|
Quick and easy document indexing
Tech Forum - Dr. Nitin Paranjpe
We
create a lot of documents everyday. Some of these are stored on servers, and
some on client desktops. Ideally all corporate documents should be stored centrally
so that they can be shared, protected and backed up easily. Personal or draft
documents can be kept on local disks.
When you centralise document storage, the
number and size of the documents increases very quickly. Searching for documents
across a large repository becomes more and more important.
However, searching becomes difficult due
to the following:
- Users do not choose appropriate filenames. Although
Windows offers 255 character names, we still tend to use short and cryptic
names. I have even seen documents being stored as ‘document43.doc’ or ‘book13.doc’
(the default names!)
- We do not specify document properties. All Office
documents, as well as many other types of documents provide for extensive
property lists. Common properties like document creation date, author, etc,
are automatically specified. However, these properties are hardly useful for
locating a specific document from a large list. Ideally title, subject, category,
keywords should be specified for easing searches. Unfortunately, this discipline
simply does not exist in most user communities.
- Even if verbose names are used, we tend to forget
names.
- Searching for a specific string across documents
is possible but very slow.
The solution to all these issues can be
found in a very nice feature of Windows 2000, and later versions, called ‘Indexing
service’. What’s more, it can be activated and used very easily—right from Explorer
itself.
What is Indexing Service?
It is a service available on Windows 2000
and later versions. The scenario is simple. You have one or more directories
that contain lots of documents and you want to make these searchable.
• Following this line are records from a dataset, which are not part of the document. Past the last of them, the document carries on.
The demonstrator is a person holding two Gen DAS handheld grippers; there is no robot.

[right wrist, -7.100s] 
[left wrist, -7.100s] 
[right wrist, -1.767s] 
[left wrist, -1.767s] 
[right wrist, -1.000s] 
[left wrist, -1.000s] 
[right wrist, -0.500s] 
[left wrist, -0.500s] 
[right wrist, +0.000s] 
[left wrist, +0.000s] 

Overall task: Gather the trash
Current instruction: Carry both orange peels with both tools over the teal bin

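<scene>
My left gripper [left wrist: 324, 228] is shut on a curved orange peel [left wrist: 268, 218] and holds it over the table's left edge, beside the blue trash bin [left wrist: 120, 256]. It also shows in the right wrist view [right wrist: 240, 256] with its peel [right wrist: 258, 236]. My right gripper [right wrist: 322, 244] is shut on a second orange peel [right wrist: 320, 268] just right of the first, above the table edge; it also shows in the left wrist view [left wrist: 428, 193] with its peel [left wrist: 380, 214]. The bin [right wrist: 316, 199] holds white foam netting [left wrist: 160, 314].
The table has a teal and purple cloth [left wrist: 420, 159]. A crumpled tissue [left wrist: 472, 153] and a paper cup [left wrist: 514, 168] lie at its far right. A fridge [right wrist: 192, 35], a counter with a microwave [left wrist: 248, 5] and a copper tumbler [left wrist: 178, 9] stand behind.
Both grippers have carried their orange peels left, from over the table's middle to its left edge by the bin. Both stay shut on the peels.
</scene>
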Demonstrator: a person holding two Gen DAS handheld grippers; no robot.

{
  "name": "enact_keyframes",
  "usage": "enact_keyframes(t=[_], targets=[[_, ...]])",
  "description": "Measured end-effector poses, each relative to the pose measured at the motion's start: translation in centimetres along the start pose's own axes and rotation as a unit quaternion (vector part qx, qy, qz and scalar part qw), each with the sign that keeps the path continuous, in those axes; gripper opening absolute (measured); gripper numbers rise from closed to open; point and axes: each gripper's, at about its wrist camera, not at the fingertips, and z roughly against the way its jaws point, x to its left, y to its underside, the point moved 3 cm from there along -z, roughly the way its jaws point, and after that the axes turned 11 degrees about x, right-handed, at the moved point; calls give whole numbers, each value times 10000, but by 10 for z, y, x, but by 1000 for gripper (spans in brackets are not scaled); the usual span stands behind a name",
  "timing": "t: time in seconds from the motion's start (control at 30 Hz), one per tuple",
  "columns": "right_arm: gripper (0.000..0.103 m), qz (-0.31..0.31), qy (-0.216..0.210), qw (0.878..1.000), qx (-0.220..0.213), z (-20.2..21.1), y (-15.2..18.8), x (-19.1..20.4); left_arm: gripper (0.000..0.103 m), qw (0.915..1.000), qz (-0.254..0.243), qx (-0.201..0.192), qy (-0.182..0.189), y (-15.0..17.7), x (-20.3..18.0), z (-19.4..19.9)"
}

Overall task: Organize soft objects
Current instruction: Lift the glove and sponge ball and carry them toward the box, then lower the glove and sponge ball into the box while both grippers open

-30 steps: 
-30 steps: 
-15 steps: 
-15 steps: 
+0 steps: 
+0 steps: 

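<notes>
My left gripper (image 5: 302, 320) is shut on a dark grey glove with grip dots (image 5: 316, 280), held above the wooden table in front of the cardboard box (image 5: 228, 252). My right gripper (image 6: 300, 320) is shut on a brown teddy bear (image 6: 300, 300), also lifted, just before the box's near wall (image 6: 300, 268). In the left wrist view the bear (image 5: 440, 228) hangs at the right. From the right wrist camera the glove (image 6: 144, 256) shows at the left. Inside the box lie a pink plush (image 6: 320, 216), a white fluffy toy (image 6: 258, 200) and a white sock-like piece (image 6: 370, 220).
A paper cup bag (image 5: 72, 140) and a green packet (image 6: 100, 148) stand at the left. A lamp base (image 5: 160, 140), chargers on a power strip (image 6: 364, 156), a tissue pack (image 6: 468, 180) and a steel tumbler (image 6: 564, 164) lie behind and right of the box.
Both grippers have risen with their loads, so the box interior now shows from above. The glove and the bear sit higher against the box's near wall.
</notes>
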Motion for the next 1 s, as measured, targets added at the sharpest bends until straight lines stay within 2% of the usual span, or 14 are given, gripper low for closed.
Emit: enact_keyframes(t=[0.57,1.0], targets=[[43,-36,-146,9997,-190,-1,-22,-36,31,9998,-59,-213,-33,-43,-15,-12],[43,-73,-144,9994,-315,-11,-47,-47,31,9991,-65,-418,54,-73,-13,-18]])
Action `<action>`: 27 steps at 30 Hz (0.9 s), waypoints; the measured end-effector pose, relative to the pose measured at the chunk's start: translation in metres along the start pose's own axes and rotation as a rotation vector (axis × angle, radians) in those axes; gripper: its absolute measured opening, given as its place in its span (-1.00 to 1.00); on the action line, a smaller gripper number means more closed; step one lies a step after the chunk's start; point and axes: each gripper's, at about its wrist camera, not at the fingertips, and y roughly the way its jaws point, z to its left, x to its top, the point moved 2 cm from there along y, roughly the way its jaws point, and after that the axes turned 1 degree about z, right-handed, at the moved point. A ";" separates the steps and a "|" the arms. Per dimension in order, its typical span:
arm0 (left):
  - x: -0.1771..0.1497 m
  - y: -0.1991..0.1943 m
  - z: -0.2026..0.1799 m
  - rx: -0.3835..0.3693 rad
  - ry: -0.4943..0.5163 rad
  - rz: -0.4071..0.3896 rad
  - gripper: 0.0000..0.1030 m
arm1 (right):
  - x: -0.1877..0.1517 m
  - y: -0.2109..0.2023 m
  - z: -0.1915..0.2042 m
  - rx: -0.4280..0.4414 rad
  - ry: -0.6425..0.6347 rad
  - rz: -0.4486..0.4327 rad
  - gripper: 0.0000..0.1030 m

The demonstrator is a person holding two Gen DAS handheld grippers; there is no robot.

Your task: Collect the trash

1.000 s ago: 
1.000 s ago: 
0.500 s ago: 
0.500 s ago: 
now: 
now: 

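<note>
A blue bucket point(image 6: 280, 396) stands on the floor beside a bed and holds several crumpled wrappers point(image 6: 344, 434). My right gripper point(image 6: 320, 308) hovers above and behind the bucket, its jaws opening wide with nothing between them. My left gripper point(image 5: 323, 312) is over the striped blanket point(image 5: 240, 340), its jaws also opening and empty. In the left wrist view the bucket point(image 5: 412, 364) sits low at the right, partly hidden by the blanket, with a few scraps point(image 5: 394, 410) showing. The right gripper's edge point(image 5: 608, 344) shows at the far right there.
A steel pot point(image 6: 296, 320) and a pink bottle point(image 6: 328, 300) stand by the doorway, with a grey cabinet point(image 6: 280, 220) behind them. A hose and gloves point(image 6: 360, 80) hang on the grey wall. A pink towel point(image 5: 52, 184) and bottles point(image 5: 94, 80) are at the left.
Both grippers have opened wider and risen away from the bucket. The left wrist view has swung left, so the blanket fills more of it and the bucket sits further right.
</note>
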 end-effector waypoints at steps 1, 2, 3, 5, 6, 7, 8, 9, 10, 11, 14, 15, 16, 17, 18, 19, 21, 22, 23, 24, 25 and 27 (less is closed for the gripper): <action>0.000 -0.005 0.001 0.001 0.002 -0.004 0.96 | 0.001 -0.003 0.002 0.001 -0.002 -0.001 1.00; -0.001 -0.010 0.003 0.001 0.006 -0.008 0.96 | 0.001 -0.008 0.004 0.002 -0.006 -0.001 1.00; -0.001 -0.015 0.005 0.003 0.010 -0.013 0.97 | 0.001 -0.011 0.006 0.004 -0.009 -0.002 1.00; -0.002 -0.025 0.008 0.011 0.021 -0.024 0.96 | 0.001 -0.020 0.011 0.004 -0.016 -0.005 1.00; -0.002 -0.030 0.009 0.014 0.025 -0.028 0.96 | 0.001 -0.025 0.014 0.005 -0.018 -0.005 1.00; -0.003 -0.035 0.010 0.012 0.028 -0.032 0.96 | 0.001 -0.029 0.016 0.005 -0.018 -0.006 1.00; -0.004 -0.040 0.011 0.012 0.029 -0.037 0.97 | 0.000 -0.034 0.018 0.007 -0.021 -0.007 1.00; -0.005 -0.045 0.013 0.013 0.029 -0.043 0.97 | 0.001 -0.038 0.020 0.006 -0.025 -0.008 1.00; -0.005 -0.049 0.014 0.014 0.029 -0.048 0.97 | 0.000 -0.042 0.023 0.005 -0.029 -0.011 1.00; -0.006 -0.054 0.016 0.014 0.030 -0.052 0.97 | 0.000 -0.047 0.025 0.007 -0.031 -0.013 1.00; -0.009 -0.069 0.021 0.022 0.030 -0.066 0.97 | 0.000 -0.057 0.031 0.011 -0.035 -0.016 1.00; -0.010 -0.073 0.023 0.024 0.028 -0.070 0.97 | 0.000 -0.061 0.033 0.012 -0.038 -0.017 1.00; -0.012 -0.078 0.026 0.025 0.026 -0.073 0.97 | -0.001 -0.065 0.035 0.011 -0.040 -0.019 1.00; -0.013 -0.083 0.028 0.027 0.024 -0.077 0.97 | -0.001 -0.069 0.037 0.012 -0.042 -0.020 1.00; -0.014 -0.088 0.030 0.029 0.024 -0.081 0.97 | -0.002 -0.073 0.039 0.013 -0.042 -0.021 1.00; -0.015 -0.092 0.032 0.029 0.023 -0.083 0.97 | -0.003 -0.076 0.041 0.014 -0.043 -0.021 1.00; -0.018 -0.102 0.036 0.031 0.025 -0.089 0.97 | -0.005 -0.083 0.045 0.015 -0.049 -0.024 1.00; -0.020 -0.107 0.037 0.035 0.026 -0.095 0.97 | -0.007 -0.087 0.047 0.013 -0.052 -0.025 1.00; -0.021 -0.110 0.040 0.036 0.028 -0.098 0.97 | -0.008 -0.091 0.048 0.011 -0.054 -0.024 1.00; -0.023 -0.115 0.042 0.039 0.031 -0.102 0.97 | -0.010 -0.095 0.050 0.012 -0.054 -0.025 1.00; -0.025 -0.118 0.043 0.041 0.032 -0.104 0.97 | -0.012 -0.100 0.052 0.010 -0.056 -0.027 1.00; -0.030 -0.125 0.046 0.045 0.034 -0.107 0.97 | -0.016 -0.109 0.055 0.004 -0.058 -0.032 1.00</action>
What does the Indexing Service do?
- It searches specified files when the computer
is idle. This way, it does not affect the performance of regular applications
running on the computer.
- It creates a catalog containing all the text
in all files.
- This catalog can be searched much faster than
searching individual file.
- When a file contains text and other non-text
data, Indexing Service filters the text content only for indexing.
- Technically any file (even proprietary formats)
can be indexed by this service if the appropriate filter is available.
- Catalogs contain all the words found in the files
and an index that points to individual files.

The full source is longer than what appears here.